**INSTRUCTIONS FOR THE TASK:**
Your output should be every line below, copied exactly.

———

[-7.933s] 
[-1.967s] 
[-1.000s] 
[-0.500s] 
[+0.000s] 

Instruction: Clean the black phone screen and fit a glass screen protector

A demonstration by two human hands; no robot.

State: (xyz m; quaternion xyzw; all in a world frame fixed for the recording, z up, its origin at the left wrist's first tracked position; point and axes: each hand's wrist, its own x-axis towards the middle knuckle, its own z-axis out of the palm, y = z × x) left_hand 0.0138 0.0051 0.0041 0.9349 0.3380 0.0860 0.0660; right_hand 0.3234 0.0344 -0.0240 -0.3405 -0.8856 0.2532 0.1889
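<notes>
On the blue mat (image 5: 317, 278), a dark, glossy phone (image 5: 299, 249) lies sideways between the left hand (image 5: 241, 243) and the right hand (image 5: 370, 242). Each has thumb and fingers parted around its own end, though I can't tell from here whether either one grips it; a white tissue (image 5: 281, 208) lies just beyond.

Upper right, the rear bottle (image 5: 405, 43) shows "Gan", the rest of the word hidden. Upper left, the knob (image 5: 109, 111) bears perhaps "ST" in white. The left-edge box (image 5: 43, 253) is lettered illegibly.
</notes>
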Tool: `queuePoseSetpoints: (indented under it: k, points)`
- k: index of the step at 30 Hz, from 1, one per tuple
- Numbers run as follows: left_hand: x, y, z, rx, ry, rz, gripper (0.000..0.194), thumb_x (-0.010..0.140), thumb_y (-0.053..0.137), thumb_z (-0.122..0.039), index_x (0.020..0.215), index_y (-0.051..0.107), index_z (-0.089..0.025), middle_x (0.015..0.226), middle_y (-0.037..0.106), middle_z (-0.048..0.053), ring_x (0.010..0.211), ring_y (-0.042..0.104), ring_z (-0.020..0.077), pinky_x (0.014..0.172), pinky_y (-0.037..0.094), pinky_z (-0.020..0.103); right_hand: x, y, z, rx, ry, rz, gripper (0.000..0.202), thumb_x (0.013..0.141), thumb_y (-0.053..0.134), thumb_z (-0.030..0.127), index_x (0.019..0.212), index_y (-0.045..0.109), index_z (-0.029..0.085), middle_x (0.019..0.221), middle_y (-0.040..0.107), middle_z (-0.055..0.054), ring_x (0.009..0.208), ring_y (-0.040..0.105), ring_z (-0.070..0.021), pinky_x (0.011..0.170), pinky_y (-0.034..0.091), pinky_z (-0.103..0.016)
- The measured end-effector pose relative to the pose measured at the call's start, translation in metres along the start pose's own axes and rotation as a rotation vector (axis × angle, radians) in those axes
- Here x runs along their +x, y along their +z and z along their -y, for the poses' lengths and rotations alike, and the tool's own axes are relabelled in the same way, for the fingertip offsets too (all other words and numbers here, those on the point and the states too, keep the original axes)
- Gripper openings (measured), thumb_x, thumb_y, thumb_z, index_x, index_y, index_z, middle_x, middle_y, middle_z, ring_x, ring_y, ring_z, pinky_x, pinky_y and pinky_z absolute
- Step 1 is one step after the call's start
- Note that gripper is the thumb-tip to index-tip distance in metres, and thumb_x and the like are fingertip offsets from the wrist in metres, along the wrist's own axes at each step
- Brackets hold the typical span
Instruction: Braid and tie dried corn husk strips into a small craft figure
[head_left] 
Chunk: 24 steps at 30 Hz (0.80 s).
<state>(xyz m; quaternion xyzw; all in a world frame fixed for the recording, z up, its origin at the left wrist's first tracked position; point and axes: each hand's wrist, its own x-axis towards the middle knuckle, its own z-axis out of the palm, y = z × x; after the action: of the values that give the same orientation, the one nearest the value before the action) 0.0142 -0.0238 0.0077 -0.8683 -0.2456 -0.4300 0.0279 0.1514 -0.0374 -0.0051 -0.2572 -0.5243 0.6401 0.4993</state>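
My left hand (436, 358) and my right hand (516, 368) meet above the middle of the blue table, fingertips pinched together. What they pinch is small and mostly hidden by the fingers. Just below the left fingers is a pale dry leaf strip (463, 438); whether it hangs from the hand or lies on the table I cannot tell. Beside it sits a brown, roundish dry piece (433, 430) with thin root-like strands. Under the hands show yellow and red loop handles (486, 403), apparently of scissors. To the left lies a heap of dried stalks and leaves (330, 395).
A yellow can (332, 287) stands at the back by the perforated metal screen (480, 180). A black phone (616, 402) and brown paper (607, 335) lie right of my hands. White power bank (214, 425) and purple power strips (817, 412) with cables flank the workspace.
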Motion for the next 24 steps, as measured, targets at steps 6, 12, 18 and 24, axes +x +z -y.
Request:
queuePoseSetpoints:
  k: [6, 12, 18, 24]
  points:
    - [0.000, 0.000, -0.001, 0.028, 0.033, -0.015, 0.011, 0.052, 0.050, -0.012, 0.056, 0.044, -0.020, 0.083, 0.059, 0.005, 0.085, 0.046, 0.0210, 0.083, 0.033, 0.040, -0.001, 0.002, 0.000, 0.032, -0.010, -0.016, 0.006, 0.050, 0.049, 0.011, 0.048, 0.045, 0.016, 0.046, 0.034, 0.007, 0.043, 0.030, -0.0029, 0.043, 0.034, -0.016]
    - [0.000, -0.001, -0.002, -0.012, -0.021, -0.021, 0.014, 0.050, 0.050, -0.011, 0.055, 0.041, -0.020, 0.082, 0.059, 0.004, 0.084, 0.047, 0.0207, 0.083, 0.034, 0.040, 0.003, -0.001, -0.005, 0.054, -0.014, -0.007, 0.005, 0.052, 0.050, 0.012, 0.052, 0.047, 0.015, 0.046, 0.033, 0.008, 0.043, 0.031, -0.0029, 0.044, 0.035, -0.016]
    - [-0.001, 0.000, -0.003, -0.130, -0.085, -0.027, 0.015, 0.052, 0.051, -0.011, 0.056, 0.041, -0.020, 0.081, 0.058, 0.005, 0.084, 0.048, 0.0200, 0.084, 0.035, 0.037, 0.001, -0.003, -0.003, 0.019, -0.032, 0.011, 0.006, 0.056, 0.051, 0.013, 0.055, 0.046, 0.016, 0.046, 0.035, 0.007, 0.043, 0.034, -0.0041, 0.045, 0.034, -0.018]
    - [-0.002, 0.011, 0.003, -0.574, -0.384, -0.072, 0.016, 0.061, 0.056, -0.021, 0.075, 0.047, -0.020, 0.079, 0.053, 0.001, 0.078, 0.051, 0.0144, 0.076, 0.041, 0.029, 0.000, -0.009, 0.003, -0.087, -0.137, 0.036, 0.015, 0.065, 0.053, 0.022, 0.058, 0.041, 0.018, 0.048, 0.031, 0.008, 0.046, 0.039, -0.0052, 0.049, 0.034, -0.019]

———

**WRITTEN ANSWER:**
[-7.933s] 
[-1.967s] 
[-1.000s] 
[-0.500s] 
[+0.000s] 

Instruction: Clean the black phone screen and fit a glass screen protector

A demonstration by two human hands; no robot.

State: (xyz m; quaternion xyzw; all in a world frame fixed for the recording, z up, its origin at the left wrist's first tracked position; point and axes: each hand's wrist, its own x-axis towards the middle knuckle, its own z-axis out of the palm, y = z × x) left_hand 0.0138 0.0051 0.0041 0.9349 0.3380 0.0860 0.0660; right_hand 0.3234 0.0344 -0.0240 -0.3405 -0.8856 0.2532 0.1889
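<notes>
On the blue mat (image 5: 317, 278), a dark, glossy phone (image 5: 299, 249) lies sideways between the left hand (image 5: 241, 243) and the right hand (image 5: 370, 242). Each has thumb and fingers parted around its own end, though I can't tell from here whether either one grips it; a white tissue (image 5: 281, 208) lies just beyond.

Upper right, the rear bottle (image 5: 405, 43) shows "Gan", the rest of the word hidden. Upper left, the knob (image 5: 109, 111) bears perhaps "ST" in white. The left-edge box (image 5: 43, 253) is lettered illegibly.
</notes>
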Tool: `queuePoseSetpoints: (indented under it: k, points)`
- k: index of the step at 30 Hz, from 1, one per tuple
- Numbers run as follows: left_hand: x, y, z, rx, ry, rz, gripper (0.000..0.194), thumb_x (-0.010..0.140), thumb_y (-0.053..0.137), thumb_z (-0.122..0.039), index_x (0.020..0.215), index_y (-0.051..0.107), index_z (-0.089..0.025), middle_x (0.015..0.226), middle_y (-0.037..0.106), middle_z (-0.048..0.053), ring_x (0.010..0.211), ring_y (-0.042..0.104), ring_z (-0.020..0.077), pinky_x (0.014..0.172), pinky_y (-0.037..0.094), pinky_z (-0.020..0.103); right_hand: x, y, z, rx, ry, rz, gripper (0.000..0.202), thumb_x (0.013..0.141), thumb_y (-0.053..0.134), thumb_z (-0.030..0.127), index_x (0.019..0.212), index_y (-0.045..0.109), index_z (-0.029..0.085), middle_x (0.019..0.221), middle_y (-0.040..0.107), middle_z (-0.055..0.054), ring_x (0.009..0.208), ring_y (-0.040..0.105), ring_z (-0.070..0.021), pinky_x (0.011..0.170), pinky_y (-0.034..0.091), pinky_z (-0.103..0.016)
- The measured end-effector pose relative to the pose measured at the call's start, translation in metres along the start pose's own axes and rotation as a rotation vector (axis × angle, radians) in those axes
- Here x runs along their +x, y along their +z and z along their -y, for the poses' lengths and rotations alike, and the tool's own axes are relabelled in the same way, for the fingertip offsets too (all other words and numbers here, those on the point and the states too, keep the original axes)
- Gripper openings (measured), thumb_x, thumb_y, thumb_z, index_x, index_y, index_z, middle_x, middle_y, middle_z, ring_x, ring_y, ring_z, pinky_x, pinky_y and pinky_z absolute
- Step 1 is one step after the call's start
- Note that gripper is the thumb-tip to index-tip distance in metres, and thumb_x and the like are fingertip offsets from the wrist in metres, along the wrist's own axes at each step
- Brackets hold the typical span
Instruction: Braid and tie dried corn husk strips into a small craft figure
[head_left] 
Chunk: 24 steps at 30 Hz (0.80 s).
<state>(xyz m; quaternion xyzw; all in a world frame fixed for the recording, z up, its origin at the left wrist's first tracked position; point and axes: each hand's wrist, its own x-axis towards the middle knuckle, its own z-axis out of the palm, y = z × x; after the action: of the values that give the same orientation, the one nearest the value before the action) 0.0142 -0.0238 0.0077 -0.8683 -0.2456 -0.4300 0.0279 0.1514 -0.0374 -0.0051 -0.2572 -0.5243 0.6401 0.4993</state>
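My left hand (436, 358) and my right hand (516, 368) meet above the middle of the blue table, fingertips pinched together. What they pinch is small and mostly hidden by the fingers. Just below the left fingers is a pale dry leaf strip (463, 438); whether it hangs from the hand or lies on the table I cannot tell. Beside it sits a brown, roundish dry piece (433, 430) with thin root-like strands. Under the hands show yellow and red loop handles (486, 403), apparently of scissors. To the left lies a heap of dried stalks and leaves (330, 395).
A yellow can (332, 287) stands at the back by the perforated metal screen (480, 180). A black phone (616, 402) and brown paper (607, 335) lie right of my hands. White power bank (214, 425) and purple power strips (817, 412) with cables flank the workspace.
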Motion for the next 24 steps, as measured, targets at steps 6, 12, 18 and 24, axes +x +z -y.
Request:
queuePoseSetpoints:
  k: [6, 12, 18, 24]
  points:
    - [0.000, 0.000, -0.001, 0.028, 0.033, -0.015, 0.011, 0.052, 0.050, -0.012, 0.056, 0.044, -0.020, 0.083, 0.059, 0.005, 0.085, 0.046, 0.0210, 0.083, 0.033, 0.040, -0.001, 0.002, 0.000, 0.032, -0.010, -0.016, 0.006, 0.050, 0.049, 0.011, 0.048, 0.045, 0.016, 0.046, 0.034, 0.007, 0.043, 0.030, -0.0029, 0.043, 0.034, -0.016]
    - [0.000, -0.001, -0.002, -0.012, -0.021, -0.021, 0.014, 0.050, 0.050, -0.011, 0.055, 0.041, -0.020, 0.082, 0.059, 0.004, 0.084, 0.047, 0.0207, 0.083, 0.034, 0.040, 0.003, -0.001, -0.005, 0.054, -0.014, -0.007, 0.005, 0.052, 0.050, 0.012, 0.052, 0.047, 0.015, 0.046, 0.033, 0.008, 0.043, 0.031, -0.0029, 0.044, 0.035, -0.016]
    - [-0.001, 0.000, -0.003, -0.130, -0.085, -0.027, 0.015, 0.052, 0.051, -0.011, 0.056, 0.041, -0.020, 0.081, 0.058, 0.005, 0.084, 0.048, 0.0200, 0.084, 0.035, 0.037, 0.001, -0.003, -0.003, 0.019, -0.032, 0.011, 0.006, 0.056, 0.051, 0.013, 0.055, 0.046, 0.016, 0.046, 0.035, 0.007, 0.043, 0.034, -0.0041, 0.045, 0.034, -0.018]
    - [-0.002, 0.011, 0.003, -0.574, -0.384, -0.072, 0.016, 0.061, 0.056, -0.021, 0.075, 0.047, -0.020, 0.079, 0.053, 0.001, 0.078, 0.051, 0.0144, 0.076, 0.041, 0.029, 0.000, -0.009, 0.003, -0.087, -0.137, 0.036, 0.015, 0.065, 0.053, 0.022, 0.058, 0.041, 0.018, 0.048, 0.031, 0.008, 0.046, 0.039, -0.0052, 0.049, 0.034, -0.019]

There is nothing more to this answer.